Par une nuit de grand froid, première nuit d'une nouvelle année, un soldat, élite du pays, protégeait le sommeil des défenseurs de la patrie...

Les minutes s'écoulaient nonchalantes, sûres de leur pouvoir. Déchiffrer les inscriptions gravées dans le bois de la guérite donna au vaillant garde matières à réflexion, dans ce monde de silence, en ce moment avancé de la nuit...

Tous ceux qui attendirent l'aube dans cet abri si précaire matérialisèrent leurs aspirations, leurs rêves. Françoise, Lucie, Huguette, Marie-France, Véronique, Odile, Jacqueline, Henriette, Brigitte ne connaîtront jamais cette preuve d'affection ou d'amour qui, peu à peu, disparaitra sous une autre inscription ou sous une couche de peinture dévastatrice...

Cette constatation fit prendre conscience à la sentinelle en faction de la profondeur de sa solitude. Des copains, des copines, des poignées de mains, des souvenirs, beaucoup de choses qui comptent mais qui lui cachaient un manque profond...

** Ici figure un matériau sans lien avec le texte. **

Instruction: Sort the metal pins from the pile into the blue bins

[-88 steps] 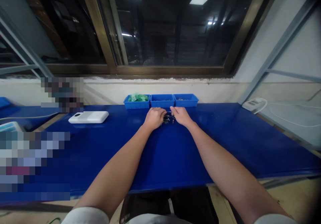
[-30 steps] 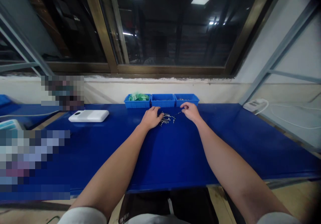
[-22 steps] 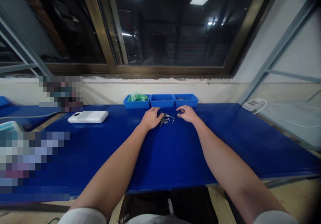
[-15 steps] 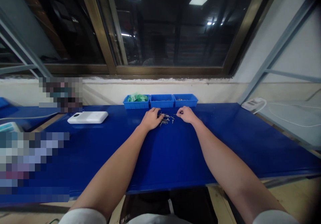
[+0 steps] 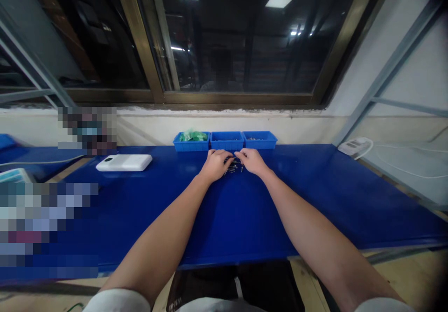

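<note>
A small pile of thin, pin-like metal pieces (image 5: 232, 167) lies on the blue tabletop (image 5: 241, 214), partly hidden by my hands. Just left of it is my left hand (image 5: 216, 163), its fingers curled over the pile and thumb drawn in close to the fingertips; what sits between them is too small to make out. Opposite, my right hand (image 5: 252, 160) has thumb and forefinger pinched together, close to the left fingertips. Whatever is in that pinch is hidden at this size. One loose metal piece (image 5: 241, 168) rests below the right fingers.
Three blue bins stand along the wall: the left bin (image 5: 179, 147) has green bags, the middle bin (image 5: 227, 147) and right bin (image 5: 266, 144) contain small metal parts. A white device (image 5: 126, 162) lies to the left; a power strip (image 5: 355, 145) sits at the right.
My right hand has moved left, from beside the pile to right up against the left fingertips. My left hand has shifted slightly right, its fingers more drawn together.
</note>
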A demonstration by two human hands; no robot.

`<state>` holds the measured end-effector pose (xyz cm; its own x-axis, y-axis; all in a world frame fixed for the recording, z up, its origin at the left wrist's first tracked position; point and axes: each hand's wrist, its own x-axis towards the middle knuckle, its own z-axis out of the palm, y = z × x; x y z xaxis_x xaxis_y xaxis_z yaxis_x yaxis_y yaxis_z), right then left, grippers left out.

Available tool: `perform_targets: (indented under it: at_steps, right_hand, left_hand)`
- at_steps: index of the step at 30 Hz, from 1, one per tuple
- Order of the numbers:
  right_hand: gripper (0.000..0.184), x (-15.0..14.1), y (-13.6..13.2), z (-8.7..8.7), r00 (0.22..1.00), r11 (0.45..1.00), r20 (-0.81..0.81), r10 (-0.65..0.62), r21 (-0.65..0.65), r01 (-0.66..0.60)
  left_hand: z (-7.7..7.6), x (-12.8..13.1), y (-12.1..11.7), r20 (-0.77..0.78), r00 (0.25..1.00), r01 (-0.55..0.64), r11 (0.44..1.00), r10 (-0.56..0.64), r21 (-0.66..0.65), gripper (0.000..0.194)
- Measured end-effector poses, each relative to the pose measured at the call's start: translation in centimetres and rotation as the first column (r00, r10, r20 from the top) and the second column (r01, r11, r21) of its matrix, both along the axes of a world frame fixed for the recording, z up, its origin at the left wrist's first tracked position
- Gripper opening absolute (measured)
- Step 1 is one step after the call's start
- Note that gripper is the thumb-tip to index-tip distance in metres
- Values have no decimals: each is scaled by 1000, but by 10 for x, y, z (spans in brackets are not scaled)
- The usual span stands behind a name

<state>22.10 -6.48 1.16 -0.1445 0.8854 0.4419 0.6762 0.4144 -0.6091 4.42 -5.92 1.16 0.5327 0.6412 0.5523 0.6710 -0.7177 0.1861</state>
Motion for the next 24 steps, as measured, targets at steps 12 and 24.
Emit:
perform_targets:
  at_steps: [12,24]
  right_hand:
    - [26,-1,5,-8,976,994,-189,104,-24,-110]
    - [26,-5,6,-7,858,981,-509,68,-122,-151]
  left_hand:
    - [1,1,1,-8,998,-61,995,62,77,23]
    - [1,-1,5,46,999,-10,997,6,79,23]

Confiant (?) en l'avenir, le soldat de vingt-trois ans se dit que rien n'est joué, que, peut-être un jour, quelque choses de plus puissant s'emparera de lui... Que, peut-être un jour, deux êtres se partageront tout, soucis et joies, et que, alors, il se souviendra avec amusement des réflexions qui lui vinrent à l'esprit un premier janvier dans une guérite, là-bas, à Horb en Allemagne de l'Ouest.